Once again, we are using the word generate in a neutral sense here, simply discussing the adequacy of the grammar as a description of a set of strings and ignoring the procedural complications that would be involved if we wished to produce actual example sentences from the description.

A grammar for English undergenerates if there are some syntactically well-formed expressions of English to which the grammar assigns no structure. But the sets of rules that grammarians propose are rarely intended to generate the whole of a natural language and so questions of undergeneration are normally considered relative to the goals of the grammar. If the grammar is intended as a set of rules to handle all English relative clauses and yet it fails to assign a structure to 'that saw you' in 'the man that saw you', then the grammar is clearly empirically inadequate for reasons of undergeneration. In a computational context, undergeneration by the grammar is not necessarily a problem, if the goal is to produce appropriate language; on the other hand, it could prove fatal if the goal is to recognize or understand.

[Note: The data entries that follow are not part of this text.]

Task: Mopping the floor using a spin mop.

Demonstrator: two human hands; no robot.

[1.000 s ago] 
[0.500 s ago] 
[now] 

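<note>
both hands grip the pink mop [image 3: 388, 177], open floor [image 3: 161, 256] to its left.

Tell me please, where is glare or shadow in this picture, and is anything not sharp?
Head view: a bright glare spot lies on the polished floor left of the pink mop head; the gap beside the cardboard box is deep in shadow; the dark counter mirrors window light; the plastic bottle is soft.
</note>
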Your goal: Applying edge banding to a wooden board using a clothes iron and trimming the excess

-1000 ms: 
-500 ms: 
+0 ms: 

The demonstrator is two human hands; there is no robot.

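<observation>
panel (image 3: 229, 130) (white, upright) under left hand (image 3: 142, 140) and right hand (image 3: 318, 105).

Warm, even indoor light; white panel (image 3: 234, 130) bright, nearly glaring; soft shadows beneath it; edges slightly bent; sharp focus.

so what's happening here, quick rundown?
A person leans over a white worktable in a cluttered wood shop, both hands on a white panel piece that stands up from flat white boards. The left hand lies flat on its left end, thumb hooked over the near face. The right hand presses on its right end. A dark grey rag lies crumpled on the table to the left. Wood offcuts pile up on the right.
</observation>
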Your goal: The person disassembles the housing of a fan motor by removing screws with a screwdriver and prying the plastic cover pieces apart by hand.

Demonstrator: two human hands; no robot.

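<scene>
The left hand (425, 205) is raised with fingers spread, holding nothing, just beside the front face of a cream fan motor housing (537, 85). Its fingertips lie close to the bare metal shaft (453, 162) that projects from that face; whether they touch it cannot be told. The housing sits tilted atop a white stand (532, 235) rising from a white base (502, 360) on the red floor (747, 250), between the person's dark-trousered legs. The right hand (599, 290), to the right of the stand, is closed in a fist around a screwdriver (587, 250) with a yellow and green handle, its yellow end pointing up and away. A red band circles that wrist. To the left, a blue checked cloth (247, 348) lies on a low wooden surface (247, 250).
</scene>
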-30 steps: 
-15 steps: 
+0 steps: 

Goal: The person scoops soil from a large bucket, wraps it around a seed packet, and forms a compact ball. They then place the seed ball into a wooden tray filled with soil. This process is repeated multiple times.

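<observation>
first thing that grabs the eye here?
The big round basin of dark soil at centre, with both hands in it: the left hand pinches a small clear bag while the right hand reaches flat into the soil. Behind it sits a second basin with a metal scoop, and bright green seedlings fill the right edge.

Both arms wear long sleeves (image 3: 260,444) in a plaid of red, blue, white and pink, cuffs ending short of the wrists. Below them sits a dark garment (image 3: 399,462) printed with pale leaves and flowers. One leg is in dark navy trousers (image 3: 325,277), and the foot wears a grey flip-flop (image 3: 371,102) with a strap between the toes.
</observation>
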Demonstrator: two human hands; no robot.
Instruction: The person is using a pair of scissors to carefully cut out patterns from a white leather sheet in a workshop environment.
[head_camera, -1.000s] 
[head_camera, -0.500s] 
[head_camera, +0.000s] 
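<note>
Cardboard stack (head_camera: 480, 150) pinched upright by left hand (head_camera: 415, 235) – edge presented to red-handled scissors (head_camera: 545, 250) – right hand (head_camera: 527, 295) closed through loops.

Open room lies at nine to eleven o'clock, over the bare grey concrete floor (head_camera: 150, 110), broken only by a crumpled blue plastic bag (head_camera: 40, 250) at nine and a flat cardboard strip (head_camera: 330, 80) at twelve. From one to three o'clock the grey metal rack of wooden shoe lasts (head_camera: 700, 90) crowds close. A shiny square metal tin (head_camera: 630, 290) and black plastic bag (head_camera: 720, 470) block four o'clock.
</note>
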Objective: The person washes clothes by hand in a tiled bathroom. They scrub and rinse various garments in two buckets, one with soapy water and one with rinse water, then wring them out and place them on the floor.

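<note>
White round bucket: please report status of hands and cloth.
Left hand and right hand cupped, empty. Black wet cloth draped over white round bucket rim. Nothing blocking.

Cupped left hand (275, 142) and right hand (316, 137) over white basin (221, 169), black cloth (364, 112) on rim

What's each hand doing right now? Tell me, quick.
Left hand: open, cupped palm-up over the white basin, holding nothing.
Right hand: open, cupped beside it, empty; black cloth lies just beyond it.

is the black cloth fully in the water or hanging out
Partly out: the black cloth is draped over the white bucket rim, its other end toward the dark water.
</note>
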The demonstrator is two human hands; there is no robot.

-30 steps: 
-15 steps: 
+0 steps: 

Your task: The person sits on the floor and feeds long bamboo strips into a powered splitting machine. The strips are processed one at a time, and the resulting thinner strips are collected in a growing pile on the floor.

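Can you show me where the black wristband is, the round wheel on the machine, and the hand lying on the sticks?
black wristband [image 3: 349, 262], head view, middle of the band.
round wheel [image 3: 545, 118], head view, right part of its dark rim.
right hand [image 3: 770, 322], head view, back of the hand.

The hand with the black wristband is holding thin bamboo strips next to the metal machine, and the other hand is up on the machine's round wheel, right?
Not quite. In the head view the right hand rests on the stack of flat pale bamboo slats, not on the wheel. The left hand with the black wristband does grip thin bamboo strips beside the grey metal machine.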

A grammar overgenerates if it legitimates strings that cannot be construed as grammatical expressions of the language in question, given the category assigned to them by the grammar. This appears simpler than the undergeneration criterion, since the grammarian's goals do not seem to be bound up with the criterion. However, two factors serve to make it less straightforward than it at first appears. Firstly, our intuitions about what is or is not grammatical are often hard to disentangle from our judgements about what is meaningful; is 'stones bet stones stones stones' ungrammatical, or merely unlikely to have a useful meaning? And, secondly, the grammar may decide grammaticality on the basis of more than one component, so the fact that one component fails to forbid some string does not mean that the grammar as a whole will fail in this way. Of course, if all the components of the grammar are fully specified, then there should be no problem of evaluation. But often, in academic linguistic work, one or more syntactic components exist in name only (logical form, interpretative rules, and so on). This makes it difficult or impossible to evaluate the empirical adequacy of the rule components that are fully specified. In a computational context, overgeneration by the grammar is not necessarily a problem if the goal is to recognize or understand well-formed language. On the other hand, it could prove fatal if the goal is to produce well-formed language.

The question of whether a grammar assigns the correct structures is likewise a subtle one. Natural language expressions do not come to us with their structures ready marked: we have to infer the relevant structures indirectly by considering, for instance, what other phrases we could substitute for a given subphrase while maintaining grammaticality.

In addition to these empirical criteria, standard scientific considerations such as simplicity and generality apply to grammars in much the same way as they do to any other theories about natural phenomena. Other things being equal, a grammar with seven rules is to be preferred to one with 93 rules. And, other things being equal, a grammar for a fragment of English that can be converted into a grammar for the corresponding fragment of French with a few minor changes is to be preferred to a grammar for the English fragment that bears no relation whatsoever to its French counterpart. Likewise, a grammar for Swedish relative clauses that can be extended to handle a class of Swedish

questions with the addition of a couple of rules and a feature is to be preferred to one that requires a complete new set of parallel rules and features to encompass the questions.